The city’s Democratic machine is and always has been built on jobs: whoever’s in the position to hand them out or take them away gets to do what he wants, from setting tax rates to, say, bypassing the process set in law for picking a police chief. So we thought it made sense to check Chicago’s political pulse by reviewing a few of the Daley administration’s personnel moves. And again, we welcome your comments. —Ben Joravsky & Mick Dumke


  1. The police department disbands its Special Operations Section. SOS officers had the freedom to move to high-crime spots citywide and were credited by the department with reducing violence. Critics, on the other hand, long complained that many SOS officers were overzealous and quick to use excessive force. This summer aldermen learned that officers from the elite unit led the department in collecting misconduct complaints; others were charged with home invasion and kidnapping, and one with plotting to murder another officer. In October interim superintendent Dana Starks announced that he was breaking up SOS. The 100 or so officers who made up the troubled unit? They’ve been moved to other police divisions and special teams.
  2. Christopher Kozicki admits to fixing testing results for city job applicants, then gets promoted. After Kozicki confessed that he helped the well connected get inspector jobs in the Department of Buildings, Inspector General David Hoffman recommended that the planning department fire him. But Mayor Daley overruled Hoffman, with city officials explaining that ousting Kozicki would send the wrong message to whistleblowers. Kozicki, who used to be a driver for Mayor Daley’s younger brother, county commissioner John Daley, ended up with a higher-paying job.
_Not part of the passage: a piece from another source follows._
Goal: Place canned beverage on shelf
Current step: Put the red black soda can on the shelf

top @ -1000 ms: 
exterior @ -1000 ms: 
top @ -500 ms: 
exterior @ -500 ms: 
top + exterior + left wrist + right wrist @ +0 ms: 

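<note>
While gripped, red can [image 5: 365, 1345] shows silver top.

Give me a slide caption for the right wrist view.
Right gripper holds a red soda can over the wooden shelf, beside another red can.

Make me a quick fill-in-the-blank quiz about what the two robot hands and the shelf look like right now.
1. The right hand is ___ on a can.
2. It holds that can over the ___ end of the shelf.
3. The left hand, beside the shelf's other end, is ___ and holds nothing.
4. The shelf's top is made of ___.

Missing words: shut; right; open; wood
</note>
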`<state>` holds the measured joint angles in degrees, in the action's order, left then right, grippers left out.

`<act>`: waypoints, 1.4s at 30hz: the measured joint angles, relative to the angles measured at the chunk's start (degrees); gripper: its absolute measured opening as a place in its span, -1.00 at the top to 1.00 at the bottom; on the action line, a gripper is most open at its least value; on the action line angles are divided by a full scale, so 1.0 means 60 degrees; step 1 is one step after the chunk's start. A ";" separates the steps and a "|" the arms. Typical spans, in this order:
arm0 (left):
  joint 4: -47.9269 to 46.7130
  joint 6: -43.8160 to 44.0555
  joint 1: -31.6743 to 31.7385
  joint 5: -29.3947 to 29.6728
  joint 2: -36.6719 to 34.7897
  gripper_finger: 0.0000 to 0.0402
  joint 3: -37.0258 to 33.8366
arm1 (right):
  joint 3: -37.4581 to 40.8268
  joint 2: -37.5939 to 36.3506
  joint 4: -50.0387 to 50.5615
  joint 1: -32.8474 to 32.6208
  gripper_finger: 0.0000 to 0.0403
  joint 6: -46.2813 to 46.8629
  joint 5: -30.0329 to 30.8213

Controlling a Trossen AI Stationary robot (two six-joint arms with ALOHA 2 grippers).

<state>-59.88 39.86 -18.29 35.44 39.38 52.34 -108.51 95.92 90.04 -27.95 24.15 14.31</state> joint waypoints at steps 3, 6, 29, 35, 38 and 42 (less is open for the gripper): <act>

Planning department officials wouldn’t return calls for comment on what qualifies Kozicki for a $130,000-a-year position.
  3. Frank Kruesi’s skills are tapped again. In February Daley dismissed Kruesi from his job as CTA president in part because his arrogance alienated state legislators. In December Daley picked him to serve as the city’s chief federal lobbyist. Part of his job will entail making nice with congressmen.
  4. The city fires former water department employee John Resa a mere two and a half months after he pleaded guilty to federal perjury charges. Resa, a onetime organizer for the Hispanic Democratic Organization, has a history of nice gigs with the city. From 2003 until October 2006 he stayed away from his job and collected disability pay; he was finally called back to work after the Sun-Times wrote about him. In December 2006 he was indicted for perjury by a federal grand jury, and the city moved to fire him a couple weeks later. But Resa appealed his termination, receiving pay and benefits for months while his case was in limbo. He finally pleaded guilty to lying in August and was canned for good in November, days before he was sentenced to 15 months in prison.
  5. The city upholds its firing of former water department employee/whistle-blower/gadfly/political activist Frank Coconate [scroll down to “The Coconut Brings in a Closer”]. After generating hundreds of pages of paper in hearing transcripts, spending thousands of dollars, and mobilizing two lawyers and several high-ranking water department officials, the city persuaded a hearing officer that Coconate should indeed be terminated from his safety-inspector job for not properly stapling work-site photographs to reports. The three-person Human Resources Board, which is appointed by Mayor Daley, upheld Coconate’s firing. But Coconate has appealed in circuit court, arguing that his real sin was criticizing the mayor and several department programs. He adds that someone else did the stapling for his reports.
  6. The Department of Planning and Development cracks down on rogue student interns. In March a student intern was forced to resign from the planning department when a high-ranking department official “began more strictly enforcing the rule that student interns actually be students,” according to the city’s court-appointed hiring monitor. The intern, it turned out, hadn’t been in school for a year. But he ended up lucking out: just when he lost his city job, the department decided to “outsource” his work to a private company. This contractor then decided to hire the intern to do the same work he’d been doing at the same desk he’d been using while he was a city employee.